* EXERCISE DIRECTIONS
Find each line below where the word "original" occurs, and copy it.
++++++++
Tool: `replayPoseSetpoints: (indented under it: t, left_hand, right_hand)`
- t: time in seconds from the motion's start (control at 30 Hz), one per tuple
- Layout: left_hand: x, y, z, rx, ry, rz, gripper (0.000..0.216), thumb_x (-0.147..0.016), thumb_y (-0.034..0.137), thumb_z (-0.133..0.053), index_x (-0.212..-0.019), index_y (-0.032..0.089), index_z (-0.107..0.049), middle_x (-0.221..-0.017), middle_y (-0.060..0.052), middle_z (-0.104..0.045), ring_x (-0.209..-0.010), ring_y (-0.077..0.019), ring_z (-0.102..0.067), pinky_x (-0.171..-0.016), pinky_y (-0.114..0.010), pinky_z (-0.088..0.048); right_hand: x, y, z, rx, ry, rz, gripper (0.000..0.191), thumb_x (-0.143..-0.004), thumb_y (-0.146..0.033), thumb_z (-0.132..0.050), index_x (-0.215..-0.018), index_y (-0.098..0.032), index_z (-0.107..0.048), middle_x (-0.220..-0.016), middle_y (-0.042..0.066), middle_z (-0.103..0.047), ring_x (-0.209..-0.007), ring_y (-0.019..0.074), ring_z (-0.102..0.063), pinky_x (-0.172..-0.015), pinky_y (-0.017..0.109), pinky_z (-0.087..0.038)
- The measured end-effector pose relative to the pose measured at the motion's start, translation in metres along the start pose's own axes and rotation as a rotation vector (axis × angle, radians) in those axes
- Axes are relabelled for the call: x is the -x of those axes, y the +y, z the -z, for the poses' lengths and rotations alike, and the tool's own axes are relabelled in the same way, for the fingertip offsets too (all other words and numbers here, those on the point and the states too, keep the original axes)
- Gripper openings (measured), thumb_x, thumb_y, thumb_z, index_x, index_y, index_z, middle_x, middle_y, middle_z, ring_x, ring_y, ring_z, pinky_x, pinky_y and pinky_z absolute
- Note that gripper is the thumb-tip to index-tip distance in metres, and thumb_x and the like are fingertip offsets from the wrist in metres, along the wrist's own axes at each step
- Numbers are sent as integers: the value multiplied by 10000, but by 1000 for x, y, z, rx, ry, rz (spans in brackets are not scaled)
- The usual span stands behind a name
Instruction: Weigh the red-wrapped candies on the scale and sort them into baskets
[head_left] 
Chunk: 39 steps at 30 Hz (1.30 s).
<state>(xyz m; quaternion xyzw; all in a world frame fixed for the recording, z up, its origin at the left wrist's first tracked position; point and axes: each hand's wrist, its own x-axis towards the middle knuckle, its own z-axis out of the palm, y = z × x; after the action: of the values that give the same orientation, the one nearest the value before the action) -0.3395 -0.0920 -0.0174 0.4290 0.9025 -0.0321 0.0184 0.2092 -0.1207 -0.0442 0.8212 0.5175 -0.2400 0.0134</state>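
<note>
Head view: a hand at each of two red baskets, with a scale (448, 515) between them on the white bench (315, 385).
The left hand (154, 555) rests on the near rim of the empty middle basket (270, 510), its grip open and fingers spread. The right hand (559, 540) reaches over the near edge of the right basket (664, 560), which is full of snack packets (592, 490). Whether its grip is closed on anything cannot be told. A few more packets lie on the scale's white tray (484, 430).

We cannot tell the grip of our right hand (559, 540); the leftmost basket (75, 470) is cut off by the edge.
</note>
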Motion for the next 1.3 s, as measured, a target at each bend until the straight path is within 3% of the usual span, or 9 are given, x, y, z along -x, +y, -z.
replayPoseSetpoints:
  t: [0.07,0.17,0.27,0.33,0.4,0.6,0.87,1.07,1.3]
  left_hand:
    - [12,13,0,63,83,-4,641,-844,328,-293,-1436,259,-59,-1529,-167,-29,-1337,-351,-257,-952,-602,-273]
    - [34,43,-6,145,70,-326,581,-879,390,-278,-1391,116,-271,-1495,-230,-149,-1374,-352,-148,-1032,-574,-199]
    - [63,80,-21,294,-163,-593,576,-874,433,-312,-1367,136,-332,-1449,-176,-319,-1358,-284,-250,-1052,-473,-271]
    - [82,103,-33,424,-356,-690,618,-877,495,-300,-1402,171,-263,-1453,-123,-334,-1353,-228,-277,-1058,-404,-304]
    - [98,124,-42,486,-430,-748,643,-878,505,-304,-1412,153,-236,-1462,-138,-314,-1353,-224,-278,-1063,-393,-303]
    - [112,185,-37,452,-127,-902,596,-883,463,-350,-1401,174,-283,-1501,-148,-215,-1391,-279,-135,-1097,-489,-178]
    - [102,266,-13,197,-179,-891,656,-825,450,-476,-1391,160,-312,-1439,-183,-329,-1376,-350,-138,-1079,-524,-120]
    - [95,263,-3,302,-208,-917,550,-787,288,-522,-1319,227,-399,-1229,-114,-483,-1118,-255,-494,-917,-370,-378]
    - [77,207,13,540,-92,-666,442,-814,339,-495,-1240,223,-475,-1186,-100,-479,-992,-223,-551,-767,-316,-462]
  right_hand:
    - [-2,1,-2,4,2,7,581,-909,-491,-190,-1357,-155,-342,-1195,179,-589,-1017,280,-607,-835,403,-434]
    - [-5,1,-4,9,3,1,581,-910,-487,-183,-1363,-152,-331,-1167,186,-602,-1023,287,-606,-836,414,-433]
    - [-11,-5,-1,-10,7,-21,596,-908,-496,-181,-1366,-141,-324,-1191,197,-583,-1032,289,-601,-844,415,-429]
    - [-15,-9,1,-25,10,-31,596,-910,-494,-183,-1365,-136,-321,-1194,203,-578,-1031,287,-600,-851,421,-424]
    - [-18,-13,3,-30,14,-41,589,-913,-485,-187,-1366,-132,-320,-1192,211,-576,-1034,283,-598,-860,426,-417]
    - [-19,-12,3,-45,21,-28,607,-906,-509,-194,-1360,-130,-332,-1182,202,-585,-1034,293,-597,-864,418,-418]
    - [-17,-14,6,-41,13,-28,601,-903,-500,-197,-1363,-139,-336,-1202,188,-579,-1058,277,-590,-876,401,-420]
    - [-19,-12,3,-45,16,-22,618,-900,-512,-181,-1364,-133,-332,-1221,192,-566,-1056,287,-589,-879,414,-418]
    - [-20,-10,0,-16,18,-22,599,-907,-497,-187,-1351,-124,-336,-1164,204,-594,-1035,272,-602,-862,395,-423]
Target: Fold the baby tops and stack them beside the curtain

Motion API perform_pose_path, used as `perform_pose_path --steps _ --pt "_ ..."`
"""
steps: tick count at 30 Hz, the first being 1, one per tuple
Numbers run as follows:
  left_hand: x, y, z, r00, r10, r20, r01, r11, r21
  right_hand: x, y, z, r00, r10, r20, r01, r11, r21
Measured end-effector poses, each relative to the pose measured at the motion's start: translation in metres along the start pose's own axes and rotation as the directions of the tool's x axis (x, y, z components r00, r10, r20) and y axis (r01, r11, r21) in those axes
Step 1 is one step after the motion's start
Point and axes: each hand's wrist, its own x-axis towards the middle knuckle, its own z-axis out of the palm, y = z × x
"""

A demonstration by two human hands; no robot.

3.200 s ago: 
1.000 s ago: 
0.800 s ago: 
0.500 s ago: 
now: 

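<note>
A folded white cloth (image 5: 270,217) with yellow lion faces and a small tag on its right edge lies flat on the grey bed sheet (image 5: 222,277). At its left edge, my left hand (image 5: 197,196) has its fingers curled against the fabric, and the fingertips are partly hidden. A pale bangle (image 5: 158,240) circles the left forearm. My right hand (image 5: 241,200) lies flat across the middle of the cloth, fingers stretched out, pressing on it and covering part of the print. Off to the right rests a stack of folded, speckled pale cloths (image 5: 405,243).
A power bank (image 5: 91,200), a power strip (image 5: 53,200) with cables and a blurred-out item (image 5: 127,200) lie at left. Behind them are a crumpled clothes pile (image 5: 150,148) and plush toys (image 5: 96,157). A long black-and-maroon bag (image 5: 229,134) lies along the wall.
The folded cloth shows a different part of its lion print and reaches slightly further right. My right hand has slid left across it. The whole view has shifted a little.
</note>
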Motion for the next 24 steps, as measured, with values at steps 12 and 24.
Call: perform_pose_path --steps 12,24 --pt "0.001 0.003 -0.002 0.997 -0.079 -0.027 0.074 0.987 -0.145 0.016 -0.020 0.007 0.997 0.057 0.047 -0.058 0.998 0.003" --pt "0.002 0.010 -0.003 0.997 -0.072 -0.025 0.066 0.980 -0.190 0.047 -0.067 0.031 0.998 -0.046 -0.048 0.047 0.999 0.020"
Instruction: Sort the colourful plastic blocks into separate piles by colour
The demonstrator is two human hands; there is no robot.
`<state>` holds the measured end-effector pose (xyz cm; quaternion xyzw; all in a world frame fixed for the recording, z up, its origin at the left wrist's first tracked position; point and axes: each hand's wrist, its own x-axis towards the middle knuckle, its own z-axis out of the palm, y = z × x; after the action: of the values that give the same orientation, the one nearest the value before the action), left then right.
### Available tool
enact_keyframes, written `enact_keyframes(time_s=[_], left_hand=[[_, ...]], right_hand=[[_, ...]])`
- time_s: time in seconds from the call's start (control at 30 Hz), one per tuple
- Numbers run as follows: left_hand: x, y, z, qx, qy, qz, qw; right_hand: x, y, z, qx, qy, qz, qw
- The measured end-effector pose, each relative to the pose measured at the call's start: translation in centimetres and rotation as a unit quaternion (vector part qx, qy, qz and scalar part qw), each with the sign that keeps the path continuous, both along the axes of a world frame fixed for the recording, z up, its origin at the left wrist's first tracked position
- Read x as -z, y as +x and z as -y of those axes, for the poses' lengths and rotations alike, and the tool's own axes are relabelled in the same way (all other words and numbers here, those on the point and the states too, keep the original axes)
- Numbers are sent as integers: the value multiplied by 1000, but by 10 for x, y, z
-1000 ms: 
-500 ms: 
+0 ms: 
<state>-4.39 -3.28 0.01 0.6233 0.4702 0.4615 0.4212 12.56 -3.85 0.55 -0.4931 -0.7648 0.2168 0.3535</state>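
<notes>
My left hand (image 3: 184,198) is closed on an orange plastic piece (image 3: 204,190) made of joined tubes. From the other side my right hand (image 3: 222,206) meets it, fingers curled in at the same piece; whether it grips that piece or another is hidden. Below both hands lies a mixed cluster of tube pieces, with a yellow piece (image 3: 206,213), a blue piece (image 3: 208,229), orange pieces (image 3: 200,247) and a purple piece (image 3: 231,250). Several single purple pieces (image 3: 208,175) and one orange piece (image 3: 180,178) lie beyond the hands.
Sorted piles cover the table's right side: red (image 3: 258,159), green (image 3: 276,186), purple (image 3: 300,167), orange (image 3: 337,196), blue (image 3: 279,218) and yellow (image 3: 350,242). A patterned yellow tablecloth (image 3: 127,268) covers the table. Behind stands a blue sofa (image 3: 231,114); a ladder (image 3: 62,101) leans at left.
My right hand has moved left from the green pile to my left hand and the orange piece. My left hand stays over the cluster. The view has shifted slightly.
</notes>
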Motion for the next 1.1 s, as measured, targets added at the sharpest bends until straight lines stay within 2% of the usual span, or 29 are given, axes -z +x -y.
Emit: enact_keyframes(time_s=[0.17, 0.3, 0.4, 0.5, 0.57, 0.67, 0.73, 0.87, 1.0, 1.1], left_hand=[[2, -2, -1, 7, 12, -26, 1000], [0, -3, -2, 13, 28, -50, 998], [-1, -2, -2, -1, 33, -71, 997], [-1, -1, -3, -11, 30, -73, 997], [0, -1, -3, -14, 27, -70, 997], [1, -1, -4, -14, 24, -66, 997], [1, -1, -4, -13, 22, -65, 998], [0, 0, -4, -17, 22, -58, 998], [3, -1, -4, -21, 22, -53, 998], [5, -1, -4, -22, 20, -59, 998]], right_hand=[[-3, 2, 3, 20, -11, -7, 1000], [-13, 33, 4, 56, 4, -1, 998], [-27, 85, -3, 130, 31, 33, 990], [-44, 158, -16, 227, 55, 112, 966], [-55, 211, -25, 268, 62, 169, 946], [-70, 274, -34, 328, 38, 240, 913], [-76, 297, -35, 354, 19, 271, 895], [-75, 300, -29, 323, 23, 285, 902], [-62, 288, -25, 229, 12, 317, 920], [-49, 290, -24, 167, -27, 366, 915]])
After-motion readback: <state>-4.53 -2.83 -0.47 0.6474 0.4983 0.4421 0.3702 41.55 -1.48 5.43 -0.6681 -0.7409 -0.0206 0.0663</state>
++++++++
* EXERCISE OUTPUT
- Axes are relabelled for the call: x is the -x of those axes, y the +y, z the -z, for the poses' lengths and rotations alike, and the tool's own axes are relabelled in the same way, for the fingertip offsets too (all other words and numbers here, those on the point and the states too, keep the original axes)
- Read x as -z, y as +x and z as -y of those axes, for the poses' lengths and rotations alike, and the tool's own axes are relabelled in the same way (all other words and numbers here, those on the point and the states too, keep the original axes)

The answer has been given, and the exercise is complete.